News and culture through the lens of Southern California.
Hosted by

Firescaping: 5 essentials for protecting your home from fire

The Temecula Fire was burning near I-15 off the Temecula Freeway on June 4, 2016.
The Temecula Fire was burning near I-15 off the Temecula Freeway on June 4, 2016.
Courtesy Johnny in Temecula

Listen to story

Download this story MB

The Soberanes Fire near Big Sur has burned more than 53-thousand acres, destroying 57 homes and threatening thousands more. That fire is 35 percent contained.

When homes are threatened by wildfire, there's not much to do besides prepare to evacuate. 

But before fires ignite, fire safety experts say there's a way to protect your home and property - it's called firescaping.  

Take Two’s Libby Denkmann spoke with the man who literally wrote the book on firescaping and got the essentials on how to protect your building with smarter landscaping choices.

Douglas Kent is Ecological Land Management Specialist at Douglas Kent and Associates and the author of Firescaping: Creating fire-resistant landscapes, gardens, and properties in California's diverse environments.

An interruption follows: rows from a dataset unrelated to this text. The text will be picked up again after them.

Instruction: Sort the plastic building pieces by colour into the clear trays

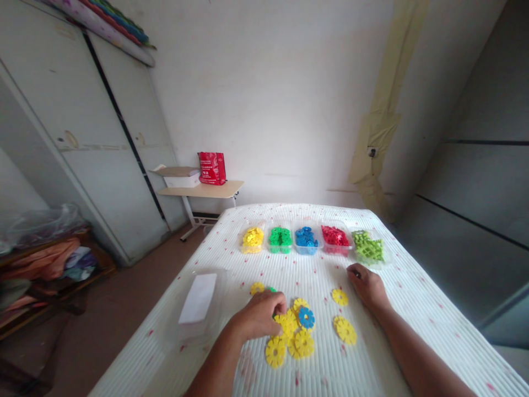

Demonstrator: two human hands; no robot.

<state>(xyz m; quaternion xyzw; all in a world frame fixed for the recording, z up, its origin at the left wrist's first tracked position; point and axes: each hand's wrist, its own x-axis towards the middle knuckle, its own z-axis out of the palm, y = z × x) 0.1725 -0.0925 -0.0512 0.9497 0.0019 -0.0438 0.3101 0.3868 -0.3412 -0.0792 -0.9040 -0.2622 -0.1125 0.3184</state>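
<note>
My left hand (261, 313) is closed at the left edge of a heap of yellow snowflake discs (303, 343), thumb and forefinger at the rim of a yellow disc (287, 324). A bit of green shows between those fingers. On the heap's right side lies a blue snowflake disc (306, 317). Just beyond the left hand are another yellow disc (257, 288) and a partly hidden green piece (271, 289). My right hand (369, 286) rests on the table, fingers curled in, nothing visible in them. Two loose yellow discs, one nearer (345, 330) and one farther (340, 297), lie left of it.
Across the table stand clear tubs of yellow (252, 237), green (280, 239), blue (306, 238), red (335, 236) and light green pieces (367, 246). A clear container with white paper (198, 298) sits at left. Behind, a side table (215, 189) bears a red bag (212, 168).
</note>
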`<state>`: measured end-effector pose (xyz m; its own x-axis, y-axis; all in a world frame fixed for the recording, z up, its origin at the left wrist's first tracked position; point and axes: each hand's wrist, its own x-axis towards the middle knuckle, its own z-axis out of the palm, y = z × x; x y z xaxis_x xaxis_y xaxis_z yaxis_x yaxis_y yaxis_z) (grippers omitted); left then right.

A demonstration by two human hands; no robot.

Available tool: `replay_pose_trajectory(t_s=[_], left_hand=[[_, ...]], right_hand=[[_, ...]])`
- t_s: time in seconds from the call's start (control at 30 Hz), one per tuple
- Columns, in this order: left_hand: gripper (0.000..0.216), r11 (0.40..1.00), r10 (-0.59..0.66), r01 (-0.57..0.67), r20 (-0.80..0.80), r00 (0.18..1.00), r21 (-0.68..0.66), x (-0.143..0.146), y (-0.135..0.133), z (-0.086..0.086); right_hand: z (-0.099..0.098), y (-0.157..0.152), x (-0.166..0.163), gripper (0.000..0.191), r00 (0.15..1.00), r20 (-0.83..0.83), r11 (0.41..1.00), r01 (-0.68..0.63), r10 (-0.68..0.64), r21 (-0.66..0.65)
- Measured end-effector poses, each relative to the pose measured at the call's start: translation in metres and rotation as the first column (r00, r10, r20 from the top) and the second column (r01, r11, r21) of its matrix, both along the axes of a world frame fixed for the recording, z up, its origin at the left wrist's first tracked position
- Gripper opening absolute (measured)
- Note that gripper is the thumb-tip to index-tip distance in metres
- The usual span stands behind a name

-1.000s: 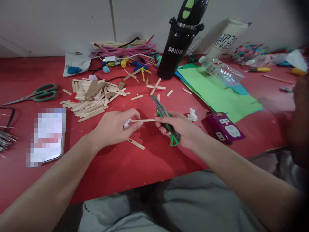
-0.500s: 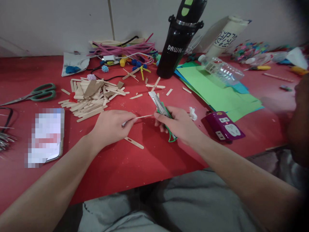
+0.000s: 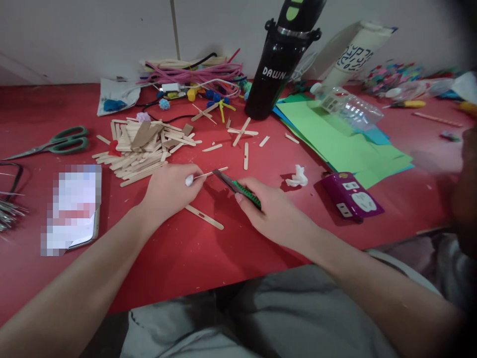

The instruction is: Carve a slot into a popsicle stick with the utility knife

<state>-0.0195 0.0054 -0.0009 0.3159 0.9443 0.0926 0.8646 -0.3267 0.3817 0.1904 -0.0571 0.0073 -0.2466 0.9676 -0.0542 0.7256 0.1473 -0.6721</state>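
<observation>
"Where is the wooden stick sitting?"

"The thin wooden stick [image 3: 207, 174] is jutting out of the left hand [image 3: 173, 186], near the centre of the frame, with its free end pointing right."

"And the grips?"

"The left thumb and forefinger are pinching the stick; a small white wad [image 3: 190, 180] is showing there, though I can't tell if it's joined to the stick. The right hand [image 3: 274, 209] is wrapping around a green cutter [image 3: 238, 187], its thumb lying near the blade's base. The blade is crossing the stick from the right; I can't tell whether it's biting in."

"What would be making this go well?"

"I'd be pinching firmly and keeping the left fingertips out of the edge's line. The blade is looking long and the stick slim, so light, shallow strokes are seeming safer than force. Both hands are working above the red table [image 3: 253, 248]; bracing the stick against it would be adding steadiness."

"What's lying around them?"

"A slotted stick [image 3: 204, 217] is lying just below the left hand. Crossed sticks [image 3: 243, 132] are resting above centre, and a stick pile [image 3: 145, 149] is spreading upper left. Farther out, scissors [image 3: 69, 140] are lying at the left and a purple adapter [image 3: 350, 196] is sitting at the right."
</observation>
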Motion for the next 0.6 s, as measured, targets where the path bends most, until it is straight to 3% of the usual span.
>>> replay_pose_trajectory(t_s=[0.3,0.6], left_hand=[[0.029,0.99,-0.107,0.109,-0.02,0.994,0.087,0.001,-0.0025,-0.0038],[0.026,0.996,-0.088,0.088,0.03,0.996,-0.014,0.0019,-0.0014,-0.0057]], right_hand=[[0.0002,0.0012,-0.0055,0.031,0.999,0.017,0.998,-0.04,0.039,0.054],[0.0003,0.0024,-0.0076,0.03,0.997,0.057,0.997,-0.056,0.053,0.054]])
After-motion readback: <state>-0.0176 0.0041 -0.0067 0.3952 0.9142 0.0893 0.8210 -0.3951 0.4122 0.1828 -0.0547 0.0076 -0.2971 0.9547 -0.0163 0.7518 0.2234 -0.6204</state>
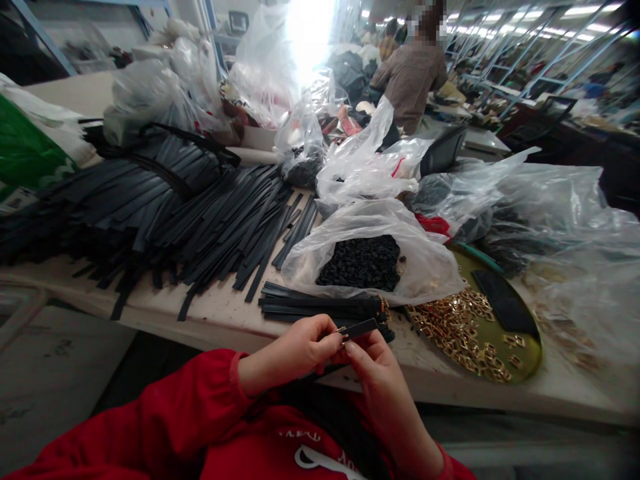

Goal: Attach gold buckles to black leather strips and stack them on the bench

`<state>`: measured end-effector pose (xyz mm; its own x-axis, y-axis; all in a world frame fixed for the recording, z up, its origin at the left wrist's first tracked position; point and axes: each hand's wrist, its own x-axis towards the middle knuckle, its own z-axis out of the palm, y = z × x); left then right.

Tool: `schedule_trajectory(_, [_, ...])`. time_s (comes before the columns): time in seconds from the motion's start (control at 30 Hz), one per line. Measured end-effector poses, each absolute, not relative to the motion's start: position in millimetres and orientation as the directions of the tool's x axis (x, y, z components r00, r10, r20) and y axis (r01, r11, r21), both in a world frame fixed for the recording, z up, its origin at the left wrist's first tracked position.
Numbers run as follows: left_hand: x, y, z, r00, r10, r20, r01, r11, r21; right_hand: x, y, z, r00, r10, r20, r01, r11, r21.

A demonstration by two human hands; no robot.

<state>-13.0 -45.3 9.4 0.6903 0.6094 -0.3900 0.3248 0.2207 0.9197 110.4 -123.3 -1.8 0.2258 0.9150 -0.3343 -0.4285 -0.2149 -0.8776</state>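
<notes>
My left hand (311, 343) and my right hand (376, 365) meet at the table's front edge, fingers pinched around one black strap (361, 328). A small gold buckle (343, 331) shows at the strap between my fingertips, partly hidden by them. Just beyond my hands lies a stack of black straps (320, 307), with gold pieces at its right end. Behind that stack, an open plastic bag (430, 270) holds many small black pieces (360, 262). To the right, gold buckles (457, 327) are heaped on a yellowish oval tray (531, 353).
Long black strips (220, 223) cover the table's left side, some hanging over the edge. A dark flat pad (503, 300) lies on the tray. Clear plastic bags (370, 167) crowd the back and right. A person (413, 73) stands beyond the table, turned away.
</notes>
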Motion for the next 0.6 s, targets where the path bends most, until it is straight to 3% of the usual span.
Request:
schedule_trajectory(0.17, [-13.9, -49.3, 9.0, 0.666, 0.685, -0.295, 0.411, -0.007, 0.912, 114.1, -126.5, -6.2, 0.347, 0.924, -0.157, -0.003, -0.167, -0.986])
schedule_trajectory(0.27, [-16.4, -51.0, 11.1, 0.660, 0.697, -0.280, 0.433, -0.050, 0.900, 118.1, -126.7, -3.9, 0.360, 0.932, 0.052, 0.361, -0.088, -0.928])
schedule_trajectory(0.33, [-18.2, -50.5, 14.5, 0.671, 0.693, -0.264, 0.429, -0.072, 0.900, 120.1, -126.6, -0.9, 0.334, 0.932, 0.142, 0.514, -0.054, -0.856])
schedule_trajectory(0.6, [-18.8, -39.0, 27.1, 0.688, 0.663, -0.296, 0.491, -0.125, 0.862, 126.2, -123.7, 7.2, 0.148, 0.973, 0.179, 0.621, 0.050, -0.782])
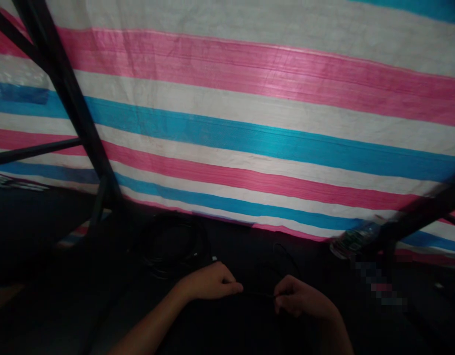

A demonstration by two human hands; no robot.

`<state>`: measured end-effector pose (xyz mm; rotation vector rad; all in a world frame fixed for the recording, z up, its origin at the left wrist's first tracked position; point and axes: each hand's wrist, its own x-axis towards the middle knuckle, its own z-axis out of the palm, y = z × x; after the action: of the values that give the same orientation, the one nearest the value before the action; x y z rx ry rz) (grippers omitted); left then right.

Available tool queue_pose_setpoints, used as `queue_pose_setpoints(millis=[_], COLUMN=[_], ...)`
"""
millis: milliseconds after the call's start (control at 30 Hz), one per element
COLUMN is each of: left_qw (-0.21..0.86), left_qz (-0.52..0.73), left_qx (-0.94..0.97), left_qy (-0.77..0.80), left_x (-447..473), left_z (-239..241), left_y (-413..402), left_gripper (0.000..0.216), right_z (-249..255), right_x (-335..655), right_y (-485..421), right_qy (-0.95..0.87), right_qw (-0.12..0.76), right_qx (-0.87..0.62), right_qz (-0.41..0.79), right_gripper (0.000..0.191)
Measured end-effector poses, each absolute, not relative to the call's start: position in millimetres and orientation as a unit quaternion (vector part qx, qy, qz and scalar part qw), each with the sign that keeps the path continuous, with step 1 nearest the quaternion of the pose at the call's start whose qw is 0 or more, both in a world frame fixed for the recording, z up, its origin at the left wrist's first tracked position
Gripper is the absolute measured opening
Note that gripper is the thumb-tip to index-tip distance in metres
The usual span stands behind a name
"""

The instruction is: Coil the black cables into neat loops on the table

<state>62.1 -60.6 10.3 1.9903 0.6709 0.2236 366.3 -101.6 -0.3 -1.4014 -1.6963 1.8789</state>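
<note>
My left hand (212,282) and my right hand (297,297) rest low in the view over a dark surface (64,305). Both are closed in a pinch on a thin black cable (257,294) stretched between them. The cable loops up behind my right hand. A coil of black cable (171,246) lies just beyond my left hand. The light is dim and details are hard to make out.
A tarp (249,138) striped pink, white and blue fills the background. Black metal bars (72,103) slant across the left, and another bar (423,212) crosses the right. A clear plastic bottle (351,239) lies at the tarp's foot on the right.
</note>
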Motion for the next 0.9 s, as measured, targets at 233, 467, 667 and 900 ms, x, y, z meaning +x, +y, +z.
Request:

Defend your property with fire-safe landscaping

Firescaping is essential to property owners, business owners, and even communities. It’s a set of design and maintenance guidelines that help a property defend itself from a conflagration [large, destructive fire].

Protect your home in landscaping "zones"

The zone theory is three concentric zones that radiate out from a structure.

The first zone is the Garden Zone: it extends 30 feet out and this is the area that has to stay fire retardant. It has to defend itself against firebrands- those flying embers that precede a fire.

From that you go into the fuelbreak. The fuelbreak’s main goal is to stop a ground fire. You’re really reducing a lot of the vegetation. There’s no deadwood.

And then further out from there, you go into the transition zone. There, you try and reduce the severity of the fire.

Use “fire retardant” and “fire resistant” plants  

Fire retardant plants are in the garden zone. These plants will not ignite when exposed to high temperatures. So those are like; Calla Lilies, Impatiens, and Wands. These plants tend to be a little more water dependent.

When you go further out in the transition zones and the fuel breaks, then you start using fire resistant plants. These are more California natives and Mediterranean plants and they may sizzle or spark or even ignite in a fire, but they quickly let the fire pass through their structure. The benefit with those plants is that once the fire does pass, they quickly resprout and help control the inevitable erosion that happens after a fire.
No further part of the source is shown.